Swirling, swirly, swirls. The lights hadn’t recovered from the switch, the closet dim around them. Imogen’s vision was broken down to outlines—linen rumpled in her arms, the sharp edges of racks. Though Gram stood close to her, most of his expression was lost. The only thing she could see for sure was that his smile was gone.
“Yeah, sure. Pizza sounds great.”
He turned to leave. Imogen followed, wondering if she’d said something irretrievably stupid after all.
26
TUMBLING INTO A PAPYRUS TINDERBOX
THE INVICTUS WAS ALREADY IN FLIGHT, gliding over the Mediterranean with all the grace and shape of a moon-stung cloud. June 11, 2155 was a beautiful night—stars blanketing the black like a chorus—but none of the crew paused to savor it. Far and the others were eating pizza instead, nibbling through two large hot-boxes of Margherita pie, plus a pan of tiramisu. The dinner and adjacent planning session were a shipwide affair—even Bartleby was there, dressed in a toga. The stola meant for Eliot hung by Saffron’s tail with the rest of the wardrobe, linen hem just long enough to graze Far’s head every time he moved.
He fought the urge to swat at it.
Imogen stood by the mannequin’s side, walking the crew through the finer points of their heist. It wasn’t like his cousin to get stage fright—but her briefing came across shaky. Throat clearing, hair tucking, sentences riddled with ums.
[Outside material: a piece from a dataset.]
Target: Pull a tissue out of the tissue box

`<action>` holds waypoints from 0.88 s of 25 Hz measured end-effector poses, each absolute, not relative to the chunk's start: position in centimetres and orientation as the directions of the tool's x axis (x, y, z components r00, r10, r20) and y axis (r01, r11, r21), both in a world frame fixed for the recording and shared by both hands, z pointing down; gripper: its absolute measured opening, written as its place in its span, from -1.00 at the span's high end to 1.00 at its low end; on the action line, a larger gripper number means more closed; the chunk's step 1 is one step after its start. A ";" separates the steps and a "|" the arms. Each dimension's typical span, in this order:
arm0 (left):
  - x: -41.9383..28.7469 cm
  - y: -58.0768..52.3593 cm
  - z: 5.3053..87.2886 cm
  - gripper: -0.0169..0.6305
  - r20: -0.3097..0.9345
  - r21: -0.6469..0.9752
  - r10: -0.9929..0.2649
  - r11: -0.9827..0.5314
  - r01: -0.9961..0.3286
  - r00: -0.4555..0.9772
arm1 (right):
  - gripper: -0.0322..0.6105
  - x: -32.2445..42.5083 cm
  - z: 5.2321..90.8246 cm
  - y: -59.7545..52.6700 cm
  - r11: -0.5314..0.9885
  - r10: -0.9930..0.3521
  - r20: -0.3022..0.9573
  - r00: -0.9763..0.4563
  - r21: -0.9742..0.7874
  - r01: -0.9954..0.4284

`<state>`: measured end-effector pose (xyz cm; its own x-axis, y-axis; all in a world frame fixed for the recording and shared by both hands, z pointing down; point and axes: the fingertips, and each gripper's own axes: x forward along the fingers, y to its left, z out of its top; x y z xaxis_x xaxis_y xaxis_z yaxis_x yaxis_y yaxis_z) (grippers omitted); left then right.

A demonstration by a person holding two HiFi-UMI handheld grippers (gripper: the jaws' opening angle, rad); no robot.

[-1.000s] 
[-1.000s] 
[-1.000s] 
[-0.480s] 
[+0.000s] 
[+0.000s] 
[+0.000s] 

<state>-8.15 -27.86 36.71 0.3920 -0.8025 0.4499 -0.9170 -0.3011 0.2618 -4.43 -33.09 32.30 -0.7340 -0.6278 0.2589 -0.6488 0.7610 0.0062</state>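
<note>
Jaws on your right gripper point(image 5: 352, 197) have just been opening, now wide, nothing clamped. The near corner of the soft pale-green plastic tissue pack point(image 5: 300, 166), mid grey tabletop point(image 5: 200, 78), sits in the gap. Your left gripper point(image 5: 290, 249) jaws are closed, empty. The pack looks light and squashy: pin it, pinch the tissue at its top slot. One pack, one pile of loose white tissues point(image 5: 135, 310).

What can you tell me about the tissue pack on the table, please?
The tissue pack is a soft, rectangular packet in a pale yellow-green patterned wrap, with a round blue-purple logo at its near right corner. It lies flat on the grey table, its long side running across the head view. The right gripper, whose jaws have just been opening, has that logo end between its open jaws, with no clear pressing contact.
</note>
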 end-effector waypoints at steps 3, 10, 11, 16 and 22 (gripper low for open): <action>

“The Library of Alexandria was, um, the most significant collection of knowledge in the ancient world. Poetry, physics, philosophy, astronomy… This place had it all, until Caesar’s conflagration situation. Eliot’s, um, buyers have their credits set aside for two works in particular: the manuscripts of the Greek lyric poet Sappho and the history of the ancient world as recorded by Berossus. The exact locations of these scrolls are unknown, but, um, the librarians had an elaborate cataloging system. Sappho’s writings are thought to be kept somewhere in the, um, northwest corner. The Babylonaica is on the other side of the building. We think.”
“We think?” Grease leaked down Far’s fingers with his first flashing bite. Ow! The hot-box had done its job too well. He felt mozzarella scald its way down his throat, sticking to the side of his chest. Some of the burn regurgitated with his words. “I’d like more than thinking before I go tumbling into a papyrus tinderbox.”
“I’m doing the best I can,” Imogen protested. “Considering.”